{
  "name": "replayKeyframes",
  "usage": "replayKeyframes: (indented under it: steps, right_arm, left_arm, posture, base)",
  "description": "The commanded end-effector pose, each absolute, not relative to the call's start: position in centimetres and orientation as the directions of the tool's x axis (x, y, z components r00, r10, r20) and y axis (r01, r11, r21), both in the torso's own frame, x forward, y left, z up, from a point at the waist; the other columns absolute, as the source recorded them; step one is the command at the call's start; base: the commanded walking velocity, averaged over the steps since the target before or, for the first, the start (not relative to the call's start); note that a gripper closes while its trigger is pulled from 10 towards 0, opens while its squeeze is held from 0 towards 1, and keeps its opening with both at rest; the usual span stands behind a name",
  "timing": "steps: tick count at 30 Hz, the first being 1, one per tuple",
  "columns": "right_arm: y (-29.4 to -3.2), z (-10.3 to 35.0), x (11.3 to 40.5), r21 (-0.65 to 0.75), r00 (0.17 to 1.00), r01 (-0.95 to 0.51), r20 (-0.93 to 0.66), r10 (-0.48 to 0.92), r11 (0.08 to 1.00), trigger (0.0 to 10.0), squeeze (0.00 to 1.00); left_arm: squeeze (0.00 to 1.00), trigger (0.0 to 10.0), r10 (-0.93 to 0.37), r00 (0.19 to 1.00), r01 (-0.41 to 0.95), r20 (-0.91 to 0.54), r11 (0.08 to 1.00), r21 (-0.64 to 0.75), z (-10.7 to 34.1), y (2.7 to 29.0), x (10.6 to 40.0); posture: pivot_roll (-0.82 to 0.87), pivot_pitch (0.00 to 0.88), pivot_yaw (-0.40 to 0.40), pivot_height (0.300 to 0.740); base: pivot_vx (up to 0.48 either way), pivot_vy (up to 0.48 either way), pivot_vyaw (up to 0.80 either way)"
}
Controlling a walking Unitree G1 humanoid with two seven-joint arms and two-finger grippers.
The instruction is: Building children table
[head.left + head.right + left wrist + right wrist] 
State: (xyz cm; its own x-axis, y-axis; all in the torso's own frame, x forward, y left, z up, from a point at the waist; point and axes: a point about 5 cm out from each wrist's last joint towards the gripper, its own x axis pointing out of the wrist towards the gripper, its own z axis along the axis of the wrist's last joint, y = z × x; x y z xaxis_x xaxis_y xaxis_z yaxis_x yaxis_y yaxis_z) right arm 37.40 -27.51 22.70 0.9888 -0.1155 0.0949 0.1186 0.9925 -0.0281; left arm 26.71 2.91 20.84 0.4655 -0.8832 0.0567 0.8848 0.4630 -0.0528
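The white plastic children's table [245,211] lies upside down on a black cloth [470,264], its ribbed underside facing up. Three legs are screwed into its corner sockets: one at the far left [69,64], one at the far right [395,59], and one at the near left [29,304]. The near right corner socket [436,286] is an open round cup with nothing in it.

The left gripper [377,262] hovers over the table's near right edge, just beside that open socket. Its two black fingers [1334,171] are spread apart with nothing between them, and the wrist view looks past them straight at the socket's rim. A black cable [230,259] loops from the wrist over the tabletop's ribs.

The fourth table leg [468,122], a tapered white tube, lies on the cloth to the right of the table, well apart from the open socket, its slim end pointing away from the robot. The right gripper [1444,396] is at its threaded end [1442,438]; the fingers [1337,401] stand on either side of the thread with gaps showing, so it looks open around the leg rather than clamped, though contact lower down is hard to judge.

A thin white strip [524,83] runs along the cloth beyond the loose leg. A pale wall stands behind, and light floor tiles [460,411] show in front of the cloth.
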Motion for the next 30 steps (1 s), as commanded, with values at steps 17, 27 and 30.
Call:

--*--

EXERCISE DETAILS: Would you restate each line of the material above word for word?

PROBLEM SOLUTION:
{
  "name": "replayKeyframes",
  "usage": "replayKeyframes: (indented under it: steps, right_arm, left_arm, posture, base)",
  "description": "The commanded end-effector pose, each absolute, not relative to the call's start: position in centimetres and orientation as the directions of the tool's x axis (x, y, z components r00, r10, r20) and y axis (r01, r11, r21), both in the torso's own frame, x forward, y left, z up, from a point at the waist; the other columns absolute, as the source recorded them; step one is the command at the call's start; base: the commanded walking velocity, averaged over the steps since the target before or, for the first, the start (not relative to the call's start); note that a gripper closes while its trigger is pulled from 10 towards 0, opens while its squeeze is held from 0 towards 1, and keeps its opening with both at rest; the usual span stands behind a name",
  "timing": "steps: tick count at 30 Hz, the first being 1, one per tuple",
  "columns": "right_arm: y (-29.4 to -3.2), z (-10.3 to 35.0), x (11.3 to 40.5), r21 (-0.65 to 0.75), r00 (0.17 to 1.00), r01 (-0.95 to 0.51), r20 (-0.93 to 0.66), r10 (-0.48 to 0.92), r11 (0.08 to 1.00), trigger (0.0 to 10.0), squeeze (0.00 to 1.00); left_arm: squeeze (0.00 to 1.00), trigger (0.0 to 10.0), r10 (-0.93 to 0.37), r00 (0.19 to 1.00), r01 (-0.41 to 0.95), r20 (-0.91 to 0.54), r11 (0.08 to 1.00), r21 (-0.64 to 0.75), z (-10.7 to 34.1), y (2.7 to 29.0), x (10.6 to 40.0); posture: pivot_roll (-0.82 to 0.87), pivot_pitch (0.00 to 0.88), pivot_yaw (-0.40 to 0.40), pivot_height (0.300 to 0.740); base: pivot_vx (up to 0.48 either way), pivot_vy (up to 0.48 either way), pivot_vyaw (up to 0.80 either way)"
}
Controlling a walking Unitree G1 humanoid with two seven-joint arms and two-finger grippers.
The instruction is: Building children table
[head.left + head.right + left wrist + right wrist] 
State: (xyz cm; its own x-axis, y-axis; all in the torso's own frame, x forward, y left, z up, from a point at the waist; point and axes: a point about 5 cm out from each wrist's last joint towards the gripper, its own x axis pointing out of the wrist towards the gripper, its own z axis along the axis of the wrist's last joint, y = z × x; x y z xaxis_x xaxis_y xaxis_z yaxis_x yaxis_y yaxis_z) right arm 37.40 -27.51 22.70 0.9888 -0.1155 0.0949 0.1186 0.9925 -0.0281; left arm 26.71 2.91 20.84 0.4655 -0.8832 0.0567 0.8848 0.4630 -0.0528
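The white plastic children's table [245,211] lies upside down on a black cloth [470,264], its ribbed underside facing up. Three legs are screwed into its corner sockets: one at the far left [69,64], one at the far right [395,59], and one at the near left [29,304]. The near right corner socket [436,286] is an open round cup with nothing in it.

The left gripper [377,262] hovers over the table's near right edge, just beside that open socket. Its two black fingers [1334,171] are spread apart with nothing between them, and the wrist view looks past them straight at the socket's rim. A black cable [230,259] loops from the wrist over the tabletop's ribs.

The fourth table leg [468,122], a tapered white tube, lies on the cloth to the right of the table, well apart from the open socket, its slim end pointing away from the robot. The right gripper [1444,396] is at its threaded end [1442,438]; the fingers [1337,401] stand on either side of the thread with gaps showing, so it looks open around the leg rather than clamped, though contact lower down is hard to judge.

A thin white strip [524,83] runs along the cloth beyond the loose leg. A pale wall stands behind, and light floor tiles [460,411] show in front of the cloth.
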Motion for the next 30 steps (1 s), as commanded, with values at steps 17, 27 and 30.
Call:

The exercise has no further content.